I couldn't agree more.

I think this sort of "hunt" leaves an impression to the non-hunting public that hunters are bloodthirsty, soul-less humans.


----------



## proutdoors

BradN said:


> Stablebuck said:
> 
> 
> 
> this is the most stupid idea ever...
> 
> 
> 
> I couldn't agree more.
> 
> I think this sort of "hunt" leaves an impression to the non-hunting public that hunters are bloodthirsty, soul-less humans.
Click to expand...

Really? Do you feel the same way about pheasant farms, high fence farms, once in a lifetime hunts, premium limited entry units like the Henry Mt deer unit? How about shooting a treed mountain lion that has no escape? What about bears baited in with donuts?

When we worry about the anti's and turn on each other, we are playing into their hands!


----------



## BradN

Pro,

You asked,


> Really? Do you feel the same way about pheasant farms, YES  high fence farms? YES once in a lifetime hunts? No ... that's a different animal premium limited entry units like the Henry Mt deer unit?  I'm not familiar with all the particulars of a Henry Mt deer hunt, so I can't say  How about shooting a treed mountain lion that has no escape? Maybe, but there seems to be some element of fair chase to get the cougar in the tree... but that I'll admit to not being knowledgeable about cat hunting What about bears baited in with donuts? YES


So Pro, do you ascribe to the view that animals are made for man? If so, does it follow that animals can be used for our entertainment? Because it could be argued that a hunt like this is purely for entertainment. I think that hunting like this undermines the arguments of hunters, namely 1) range/population control 2) more humane way for animals to die (rather than slow death of starvation or freezing). There are probably other reasons hunters use to explain why hunting is appropriate. To me, this hunt is just about killing. Hunting is so much more than that to me.
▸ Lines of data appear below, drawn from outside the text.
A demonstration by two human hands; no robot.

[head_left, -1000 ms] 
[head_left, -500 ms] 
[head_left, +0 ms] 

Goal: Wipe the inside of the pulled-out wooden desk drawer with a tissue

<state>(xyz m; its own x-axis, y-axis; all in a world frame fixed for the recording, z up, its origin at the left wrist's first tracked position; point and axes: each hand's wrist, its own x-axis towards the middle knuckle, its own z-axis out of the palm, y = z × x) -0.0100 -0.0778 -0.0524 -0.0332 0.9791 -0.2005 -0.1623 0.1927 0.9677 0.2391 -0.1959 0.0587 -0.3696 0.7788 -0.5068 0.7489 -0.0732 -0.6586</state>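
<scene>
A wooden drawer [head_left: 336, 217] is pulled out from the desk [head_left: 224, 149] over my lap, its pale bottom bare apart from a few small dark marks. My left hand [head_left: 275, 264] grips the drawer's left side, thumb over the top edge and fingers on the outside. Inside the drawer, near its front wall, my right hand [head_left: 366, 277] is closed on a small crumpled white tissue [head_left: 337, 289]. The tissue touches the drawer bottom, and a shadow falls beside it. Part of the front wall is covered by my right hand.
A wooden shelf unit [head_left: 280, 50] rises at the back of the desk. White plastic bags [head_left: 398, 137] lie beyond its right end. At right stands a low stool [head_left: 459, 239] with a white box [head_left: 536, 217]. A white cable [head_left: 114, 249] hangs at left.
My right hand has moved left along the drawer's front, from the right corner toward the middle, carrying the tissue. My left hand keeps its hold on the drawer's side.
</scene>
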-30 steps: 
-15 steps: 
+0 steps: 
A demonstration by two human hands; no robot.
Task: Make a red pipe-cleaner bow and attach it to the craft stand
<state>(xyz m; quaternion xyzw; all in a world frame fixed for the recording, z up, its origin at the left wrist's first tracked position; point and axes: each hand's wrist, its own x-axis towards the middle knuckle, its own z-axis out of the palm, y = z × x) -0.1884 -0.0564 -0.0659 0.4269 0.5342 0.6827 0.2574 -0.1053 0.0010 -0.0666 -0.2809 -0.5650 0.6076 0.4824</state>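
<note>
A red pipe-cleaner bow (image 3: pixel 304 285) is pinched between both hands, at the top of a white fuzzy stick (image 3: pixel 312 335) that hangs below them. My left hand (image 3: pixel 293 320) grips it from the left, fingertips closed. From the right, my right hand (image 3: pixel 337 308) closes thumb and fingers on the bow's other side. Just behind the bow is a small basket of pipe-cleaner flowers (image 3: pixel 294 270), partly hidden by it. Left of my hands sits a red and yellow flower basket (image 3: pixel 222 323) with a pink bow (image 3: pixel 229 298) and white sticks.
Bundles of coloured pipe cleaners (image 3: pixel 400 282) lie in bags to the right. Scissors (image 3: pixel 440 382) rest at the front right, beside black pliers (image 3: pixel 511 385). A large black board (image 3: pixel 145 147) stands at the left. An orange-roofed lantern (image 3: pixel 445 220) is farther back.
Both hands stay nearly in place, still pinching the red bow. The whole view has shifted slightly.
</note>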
Your mileage probably varies.


----------



## Mojo1

kill_'em_all said:


> guys its a hunt that was donated at a chairbound hunters banquet... it sounds like this hunt is the speed that most of these guys are capable of. theres nothing wrong with it at all.


I tend to agree with Kill'em's assestment, however I have no desire to hunt them except
two certain longhorns that belong to a friend of mine in OK, I owe those 2 SOB's for what they did to my wifes' trucks paint job. Yeah its a long story.


----------



## elk22hunter

coyoteslayer said:


> I could see people like Elk22 buying the hunt to further advertise his Epek broadhead.


This is not a hunt as much as a harvest and who cares? If the animal is dead and was harvested to feed people then who cares if it had a running chance or not. Sometimes we confuse the words hunt and Harvest. If we believe that our weapons of choice are just as leathal and humane as a 22 bullet in a steers head, then more power to them. Is the Trophy value the same as a Dall Sheep? Most likely not but someone is gong to have a great day creating memories with family and friends.

I am not in on the bidding but will gladly donate a pack of Brodheads to the winner. Good luck CS and may you get some serious dollars to help the fellow hunters in Chairs.

I was emotional just last night when looking at a face book photo of my sons friend sitting there in his chair holding up his nice Book Cliffs Buckie. He was a team mate of my sons football team that placed third at state in 03. He was the Qarterback and is now chair bound. More power to you CS and good luck in helping these guys and gals get the most out of life when the hand delt to them wasn't quite what they were hoping for.


----------